Re: When good causes use bad stats

Posted: Fri Dec 06, 2019 1:28 pm
by snoozeofreason
Also from the article:
In September, Universities UK said a survey of members had found that almost 60% had lost existing or potential staff to overseas institutions;
The figure of 60% seems bizarrely low, given that a typical university employs a lot of people, and that academics are quite internationally mobile. Can it really be true that in over 40% of the member universities no one at all left for an overseas institution? The inclusion of "potential staff" makes it even more odd. At a guess I'd imagine there were a lot of "don't know"s in the response to that question, but either way it's hard to see what the point of quoting the statistic is.

Re: When good causes use bad stats

Posted: Sat Dec 07, 2019 10:00 pm
by Bewildered
snoozeofreason wrote:
Fri Dec 06, 2019 1:28 pm
Also from the article:
In September, Universities UK said a survey of members had found that almost 60% had lost existing or potential staff to overseas institutions;
The figure of 60% seems bizarrely low, given that a typical university employs a lot of people, and that academics are quite internationally mobile. Can it really be true that in over 40% of the member universities no one at all left for an overseas institution?
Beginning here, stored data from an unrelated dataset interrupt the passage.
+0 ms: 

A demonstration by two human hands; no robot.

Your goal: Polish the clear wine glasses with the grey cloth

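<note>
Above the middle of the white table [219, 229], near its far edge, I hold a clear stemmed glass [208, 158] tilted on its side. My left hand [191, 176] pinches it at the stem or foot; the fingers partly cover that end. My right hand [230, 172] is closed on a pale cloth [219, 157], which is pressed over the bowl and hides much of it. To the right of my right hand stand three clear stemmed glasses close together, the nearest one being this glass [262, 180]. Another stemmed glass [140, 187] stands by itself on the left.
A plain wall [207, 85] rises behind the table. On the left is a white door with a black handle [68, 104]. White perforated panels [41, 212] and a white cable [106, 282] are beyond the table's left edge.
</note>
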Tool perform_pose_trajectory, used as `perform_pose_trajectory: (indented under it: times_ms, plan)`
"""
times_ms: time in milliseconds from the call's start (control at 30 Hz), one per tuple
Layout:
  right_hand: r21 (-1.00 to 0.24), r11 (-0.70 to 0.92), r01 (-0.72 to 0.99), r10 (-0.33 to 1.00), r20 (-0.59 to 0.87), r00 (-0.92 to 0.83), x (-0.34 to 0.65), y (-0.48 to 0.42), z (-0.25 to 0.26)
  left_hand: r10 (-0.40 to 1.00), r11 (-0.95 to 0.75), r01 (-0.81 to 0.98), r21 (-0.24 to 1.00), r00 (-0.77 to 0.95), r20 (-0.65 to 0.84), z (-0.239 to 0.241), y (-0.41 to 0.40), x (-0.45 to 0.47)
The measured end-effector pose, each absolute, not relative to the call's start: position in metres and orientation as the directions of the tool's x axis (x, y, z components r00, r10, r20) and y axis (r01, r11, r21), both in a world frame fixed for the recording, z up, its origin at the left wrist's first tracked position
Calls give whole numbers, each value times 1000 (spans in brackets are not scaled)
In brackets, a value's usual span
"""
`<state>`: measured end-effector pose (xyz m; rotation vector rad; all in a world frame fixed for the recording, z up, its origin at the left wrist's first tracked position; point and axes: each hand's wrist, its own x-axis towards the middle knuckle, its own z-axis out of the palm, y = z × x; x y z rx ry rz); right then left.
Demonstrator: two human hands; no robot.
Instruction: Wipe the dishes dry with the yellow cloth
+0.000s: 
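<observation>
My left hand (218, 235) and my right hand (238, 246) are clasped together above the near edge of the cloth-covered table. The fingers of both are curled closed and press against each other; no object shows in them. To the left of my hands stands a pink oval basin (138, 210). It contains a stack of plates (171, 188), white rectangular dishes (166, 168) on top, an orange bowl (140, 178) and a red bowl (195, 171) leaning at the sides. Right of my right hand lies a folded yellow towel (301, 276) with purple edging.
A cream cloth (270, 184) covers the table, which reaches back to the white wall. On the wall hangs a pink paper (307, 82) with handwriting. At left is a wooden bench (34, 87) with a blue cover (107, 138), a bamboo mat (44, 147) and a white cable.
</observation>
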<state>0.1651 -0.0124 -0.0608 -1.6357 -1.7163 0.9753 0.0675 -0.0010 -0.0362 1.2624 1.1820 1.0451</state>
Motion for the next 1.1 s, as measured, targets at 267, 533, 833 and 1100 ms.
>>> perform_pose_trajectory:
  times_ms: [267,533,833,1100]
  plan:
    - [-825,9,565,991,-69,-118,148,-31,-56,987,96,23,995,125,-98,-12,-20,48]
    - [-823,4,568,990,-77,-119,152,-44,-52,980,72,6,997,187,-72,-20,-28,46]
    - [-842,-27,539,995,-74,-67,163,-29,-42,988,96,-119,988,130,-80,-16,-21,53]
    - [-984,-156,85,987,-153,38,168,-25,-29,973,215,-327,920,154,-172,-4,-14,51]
The inclusion of "potential staff" makes it even more odd. At a guess I'd imagine there were a lot of "don't know"s in the response to that question, but either way it's hard to see what the point of quoting the statistic is.
Sufficiently unlikely that i’d say it’s effectively impossible, but I guess it depends on the exact question and how it was interpreted. The respondents, or enough of them, may have interpreted it as asking if they losing more people than normal or spevificslly as a result of brexit, which is what the journalist probably thinks it means even though the phrase they used doesn’t. Without the actual survey question it is hard to distinguish poor reporting from a bad survey question or misuse of a good one etc.

Re: When good causes use bad stats

Posted: Mon Dec 09, 2019 3:10 pm
by snoozeofreason
Bewildered wrote:
Sat Dec 07, 2019 10:00 pm
Sufficiently unlikely that i’d say it’s effectively impossible, but I guess it depends on the exact question and how it was interpreted. The respondents, or enough of them, may have interpreted it as asking if they losing more people than normal or spevificslly as a result of brexit, which is what the journalist probably thinks it means even though the phrase they used doesn’t. Without the actual survey question it is hard to distinguish poor reporting from a bad survey question or misuse of a good one etc.
Another possibility is that the respondents were saying whether they knew of staff who had left for an overseas institution. When you quit a job you don't necessarily leave any official record of where you move on to, so maybe the respondents didn't have had the information that was needed to answer the question properly.